Figurative language is using two things at once.  It makes comparisons between unrelated things or ideas in order to show something about a subject.  Examples are below.  This week's homework is in two parts.  First, look for an example of figurative language in a book at home.  It only has to be one sentence long.  Next, try to write a sentence that contains an example of figurative language (metaphor, simile or personification) and bring it to class.

Examples:  (Simile -- uses the word "like"): "Thunder threatens like a sound that rolls around and around in a mean dog's throat."  - Martha Sherwood

(Personification): "The yellow fog that rubs its back upon the window panes" - T.S. Eliot

(Metaphor): "Thumb:  the odd, friendless boy raised by four aunts."  - Philip Dacey

 Homework


In class, the students selected a poem they would like to edit and polish.  Homework for tonight will be to copy that poem onto a sheet of paper and add illustrations if they wish.  Bring the poem to class next week.


 HOMEWORK

We have begun our study of memoir writing today.  This week, please think about different events in your life (smallish moments) that have mattered to you in some way.  Jot them on the back of this paper.


  HOMEWORK  "I Wish Ideas"

Today we heard a memoir on the radio show This American Life.  The author wrote a story about wishing her mother wasn't so overprotective, and described a trip to the Disneyland Hotel.  Do you have any wishes in your life?  Jot at least 4 down on the back of this paper.


  

 HOMEWORK  Free Verse Poem on any Subject 

At home on a sheet of lined paper, write a free verse poem on any subject.  A free verse poem is a little bit like a story, but shorter.  You will use your heart map to help you choose a topic. Bring this to class.  Also, please memorize this Willam Carlos Williams poem by next week. He is not only a famous poet, but famous for helping other writers and poets understand the theory that good poems begin with noticing.

The Red Wheelbarrow

so much depends
upon

the red wheel
barrow

glazed with rain
water

beside the white
chickens.

  - William Carlos Williams


Homeowork:  Endings

Today we studied the endings in a few picture books, noticing that the author wove together important actions, important dialogue, images, and short reminders of the whole story.

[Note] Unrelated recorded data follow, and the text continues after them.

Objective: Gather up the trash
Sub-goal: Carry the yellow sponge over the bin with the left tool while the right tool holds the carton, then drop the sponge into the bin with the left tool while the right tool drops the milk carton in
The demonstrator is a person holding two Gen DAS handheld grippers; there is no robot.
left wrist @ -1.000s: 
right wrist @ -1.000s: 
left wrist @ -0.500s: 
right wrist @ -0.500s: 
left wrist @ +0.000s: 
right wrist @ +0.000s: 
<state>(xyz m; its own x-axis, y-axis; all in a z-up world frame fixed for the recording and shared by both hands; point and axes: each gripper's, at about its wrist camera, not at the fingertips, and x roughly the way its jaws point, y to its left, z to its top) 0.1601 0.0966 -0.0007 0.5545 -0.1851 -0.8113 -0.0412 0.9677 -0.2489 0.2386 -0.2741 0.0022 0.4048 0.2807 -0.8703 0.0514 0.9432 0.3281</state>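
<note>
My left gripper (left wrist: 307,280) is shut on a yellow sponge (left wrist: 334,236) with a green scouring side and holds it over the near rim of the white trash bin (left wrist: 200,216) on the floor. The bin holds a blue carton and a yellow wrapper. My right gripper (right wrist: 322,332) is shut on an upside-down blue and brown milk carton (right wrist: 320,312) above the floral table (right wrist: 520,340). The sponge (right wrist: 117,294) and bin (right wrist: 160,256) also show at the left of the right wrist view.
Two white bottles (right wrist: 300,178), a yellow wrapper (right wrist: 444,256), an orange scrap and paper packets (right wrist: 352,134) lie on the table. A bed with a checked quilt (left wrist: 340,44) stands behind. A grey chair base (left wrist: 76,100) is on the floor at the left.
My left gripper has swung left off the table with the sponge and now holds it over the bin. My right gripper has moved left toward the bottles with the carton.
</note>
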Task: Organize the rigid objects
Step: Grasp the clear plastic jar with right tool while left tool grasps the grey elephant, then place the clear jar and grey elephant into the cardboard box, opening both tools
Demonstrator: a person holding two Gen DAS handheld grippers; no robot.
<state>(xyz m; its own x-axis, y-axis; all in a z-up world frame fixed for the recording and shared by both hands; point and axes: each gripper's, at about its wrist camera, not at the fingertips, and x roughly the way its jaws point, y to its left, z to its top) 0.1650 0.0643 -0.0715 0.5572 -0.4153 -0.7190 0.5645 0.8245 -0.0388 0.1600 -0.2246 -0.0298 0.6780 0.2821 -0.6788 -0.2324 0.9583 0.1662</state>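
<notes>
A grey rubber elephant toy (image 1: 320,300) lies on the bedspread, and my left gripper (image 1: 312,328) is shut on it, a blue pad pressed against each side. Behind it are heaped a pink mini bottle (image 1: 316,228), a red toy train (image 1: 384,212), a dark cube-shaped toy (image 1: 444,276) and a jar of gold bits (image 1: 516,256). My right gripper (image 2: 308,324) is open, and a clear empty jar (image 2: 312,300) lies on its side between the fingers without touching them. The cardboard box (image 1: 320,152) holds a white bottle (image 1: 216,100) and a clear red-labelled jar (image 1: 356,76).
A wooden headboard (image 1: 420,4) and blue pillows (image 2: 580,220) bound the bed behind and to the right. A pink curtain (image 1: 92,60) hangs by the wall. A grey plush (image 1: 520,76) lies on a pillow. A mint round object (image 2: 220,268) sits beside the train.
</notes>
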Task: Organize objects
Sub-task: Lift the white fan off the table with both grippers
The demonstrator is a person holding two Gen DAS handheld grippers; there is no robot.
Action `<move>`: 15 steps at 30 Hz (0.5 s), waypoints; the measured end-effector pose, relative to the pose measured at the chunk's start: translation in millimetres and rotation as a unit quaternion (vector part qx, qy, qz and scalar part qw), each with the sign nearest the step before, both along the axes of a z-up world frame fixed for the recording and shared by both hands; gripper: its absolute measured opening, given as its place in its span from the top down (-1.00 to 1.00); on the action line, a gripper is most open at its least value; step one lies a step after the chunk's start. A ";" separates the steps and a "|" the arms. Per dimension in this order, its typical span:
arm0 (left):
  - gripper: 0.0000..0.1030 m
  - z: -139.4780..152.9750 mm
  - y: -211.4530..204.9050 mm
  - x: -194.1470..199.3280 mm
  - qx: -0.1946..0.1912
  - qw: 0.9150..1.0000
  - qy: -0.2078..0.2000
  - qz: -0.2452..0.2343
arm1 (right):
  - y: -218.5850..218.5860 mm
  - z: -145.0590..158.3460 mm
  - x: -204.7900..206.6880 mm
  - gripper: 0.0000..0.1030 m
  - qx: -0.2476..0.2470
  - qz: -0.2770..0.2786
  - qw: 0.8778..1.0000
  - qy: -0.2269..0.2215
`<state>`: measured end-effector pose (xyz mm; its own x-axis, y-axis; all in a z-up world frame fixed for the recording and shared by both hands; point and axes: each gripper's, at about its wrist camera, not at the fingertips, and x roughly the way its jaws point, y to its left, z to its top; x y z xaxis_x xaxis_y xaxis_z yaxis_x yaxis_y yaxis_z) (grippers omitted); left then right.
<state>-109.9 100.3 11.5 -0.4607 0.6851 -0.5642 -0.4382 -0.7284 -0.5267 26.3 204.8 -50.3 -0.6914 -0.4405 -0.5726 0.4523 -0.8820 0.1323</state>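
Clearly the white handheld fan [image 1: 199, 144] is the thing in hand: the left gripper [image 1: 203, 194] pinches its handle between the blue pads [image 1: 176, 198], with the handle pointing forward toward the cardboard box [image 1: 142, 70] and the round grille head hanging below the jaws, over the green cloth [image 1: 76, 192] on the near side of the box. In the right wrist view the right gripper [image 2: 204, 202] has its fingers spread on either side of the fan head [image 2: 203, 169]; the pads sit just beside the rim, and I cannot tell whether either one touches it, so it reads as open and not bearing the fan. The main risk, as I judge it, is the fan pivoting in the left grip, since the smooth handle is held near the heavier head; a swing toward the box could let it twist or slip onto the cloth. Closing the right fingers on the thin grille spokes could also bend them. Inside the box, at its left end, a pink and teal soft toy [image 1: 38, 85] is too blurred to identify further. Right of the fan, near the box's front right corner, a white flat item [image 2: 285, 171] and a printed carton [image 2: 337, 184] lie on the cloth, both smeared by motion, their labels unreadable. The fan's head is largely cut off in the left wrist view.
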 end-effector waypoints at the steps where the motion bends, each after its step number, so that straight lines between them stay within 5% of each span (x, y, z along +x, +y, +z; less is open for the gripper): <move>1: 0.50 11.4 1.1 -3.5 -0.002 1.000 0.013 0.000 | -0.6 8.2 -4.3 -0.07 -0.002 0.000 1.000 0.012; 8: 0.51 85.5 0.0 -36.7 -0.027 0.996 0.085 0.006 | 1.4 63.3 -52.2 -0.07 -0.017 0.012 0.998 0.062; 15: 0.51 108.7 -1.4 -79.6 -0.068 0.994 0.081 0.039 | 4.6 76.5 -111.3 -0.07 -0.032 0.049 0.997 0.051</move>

This week, be an investigator.  Look at books you've loved and copy down one or two endings.  This could also help you to think about what type of strong ending you want to use in your rough draft in class.  

  HOMEWORK Noticing Stories Like Writers Do  

The poet Naomi Nye once said: “Poems hide. In the bottoms of our shoes, they are sleeping. They are the shadows drifting across our ceilings the moment before we wake up. What we have to do is live in a way that lets us find them” (1990, p. 144). I think that stories, like poems, hide. Tonight when you are at home, will you pay attention to the stories that hide in places of your life? You should find yourself living differently because you write. Be like a magnet, pulling story ideas in to you.

Write a small moment story at home on a separate sheet of lined paper.  You will write a little true story about anything that has happened in your life. Try to think of a true story that took place in space about twenty minutes or less.

HOMEWORK   Make a Story Map 


This week, make a map of your immediate neighborhood or a favorite vacation spot.  It doesn't need to be more than one or two streets, and you can draw the basic buildings, etc.  On your map, also make personal labels such as "Scott's house" or "where we found a toad" or "huge climbing tree."  Try to make at least 8 labels on your map.  Now, write a personal narrative or a paragraph about one of the things you labeled.